▶ **EXERCISE**: The lines to copy from the listing below are those that contain the string "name".

▶ **DATASET ENTRIES**:
----

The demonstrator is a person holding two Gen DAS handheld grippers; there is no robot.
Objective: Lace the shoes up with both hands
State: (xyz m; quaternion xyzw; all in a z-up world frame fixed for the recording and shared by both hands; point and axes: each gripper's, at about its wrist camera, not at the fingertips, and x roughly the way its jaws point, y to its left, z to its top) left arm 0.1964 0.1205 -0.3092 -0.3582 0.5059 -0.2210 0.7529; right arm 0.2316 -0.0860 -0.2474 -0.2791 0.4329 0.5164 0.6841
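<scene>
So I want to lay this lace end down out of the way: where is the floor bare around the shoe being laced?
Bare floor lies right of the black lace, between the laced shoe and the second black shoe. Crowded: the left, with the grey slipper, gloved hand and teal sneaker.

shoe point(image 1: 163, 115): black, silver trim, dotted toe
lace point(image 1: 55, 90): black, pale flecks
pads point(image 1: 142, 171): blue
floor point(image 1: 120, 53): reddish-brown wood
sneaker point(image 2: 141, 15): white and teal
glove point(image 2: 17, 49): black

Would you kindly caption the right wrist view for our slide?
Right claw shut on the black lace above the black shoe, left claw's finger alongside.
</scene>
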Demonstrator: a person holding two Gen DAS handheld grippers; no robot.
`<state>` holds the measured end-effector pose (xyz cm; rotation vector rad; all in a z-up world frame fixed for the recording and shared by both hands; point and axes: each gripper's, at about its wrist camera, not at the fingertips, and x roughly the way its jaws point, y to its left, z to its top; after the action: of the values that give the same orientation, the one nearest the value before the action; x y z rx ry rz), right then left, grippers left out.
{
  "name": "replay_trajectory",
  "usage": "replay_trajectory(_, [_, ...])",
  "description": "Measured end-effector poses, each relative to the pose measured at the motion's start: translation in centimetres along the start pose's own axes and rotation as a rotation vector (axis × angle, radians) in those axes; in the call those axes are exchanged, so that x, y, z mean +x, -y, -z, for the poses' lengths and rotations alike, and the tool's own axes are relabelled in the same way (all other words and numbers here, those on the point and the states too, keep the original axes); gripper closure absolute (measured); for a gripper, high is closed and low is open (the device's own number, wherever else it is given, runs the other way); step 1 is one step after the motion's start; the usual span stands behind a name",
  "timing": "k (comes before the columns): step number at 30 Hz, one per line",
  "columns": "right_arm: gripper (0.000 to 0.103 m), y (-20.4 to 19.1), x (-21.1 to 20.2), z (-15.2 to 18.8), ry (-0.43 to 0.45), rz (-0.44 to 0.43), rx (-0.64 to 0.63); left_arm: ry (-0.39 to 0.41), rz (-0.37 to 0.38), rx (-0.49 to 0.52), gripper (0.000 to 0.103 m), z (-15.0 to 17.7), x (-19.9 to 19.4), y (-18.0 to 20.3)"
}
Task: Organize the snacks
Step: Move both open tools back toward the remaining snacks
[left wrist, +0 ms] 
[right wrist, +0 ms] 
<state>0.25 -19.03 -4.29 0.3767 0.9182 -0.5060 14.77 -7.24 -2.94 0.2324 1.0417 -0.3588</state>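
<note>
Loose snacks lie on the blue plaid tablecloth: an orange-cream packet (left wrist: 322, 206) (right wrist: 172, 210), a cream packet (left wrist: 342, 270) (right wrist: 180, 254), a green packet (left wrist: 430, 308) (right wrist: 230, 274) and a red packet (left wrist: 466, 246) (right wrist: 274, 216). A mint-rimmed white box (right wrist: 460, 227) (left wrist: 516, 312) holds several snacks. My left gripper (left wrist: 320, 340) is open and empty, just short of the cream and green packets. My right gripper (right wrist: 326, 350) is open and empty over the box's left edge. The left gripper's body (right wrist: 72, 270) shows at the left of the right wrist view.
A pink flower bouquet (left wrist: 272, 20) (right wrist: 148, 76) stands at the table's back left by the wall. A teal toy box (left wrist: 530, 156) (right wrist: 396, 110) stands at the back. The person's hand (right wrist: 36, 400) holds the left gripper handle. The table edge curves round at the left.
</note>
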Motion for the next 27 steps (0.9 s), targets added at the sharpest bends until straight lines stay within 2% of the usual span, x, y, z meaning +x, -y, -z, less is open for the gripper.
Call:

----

▶ **REPLY**:
  "name": "replay_trajectory",
  "description": "Measured end-effector poses, each relative to the pose measured at the motion's start: translation in centimetres along the start pose's own axes and rotation as a rotation vector (axis × angle, radians) in those axes; in the call those axes are exchanged, so that x, y, z mean +x, -y, -z, for the poses' lengths and rotations alike, and the tool's own axes are relabelled in the same way (all other words and numbers here, those on the point and the states too, keep the original axes); gripper closure absolute (measured); for a gripper, high is closed and low is open (the device's own number, wherever else it is given, runs the other way); step 1 is one step after the motion's start; the usual span stands behind a name",

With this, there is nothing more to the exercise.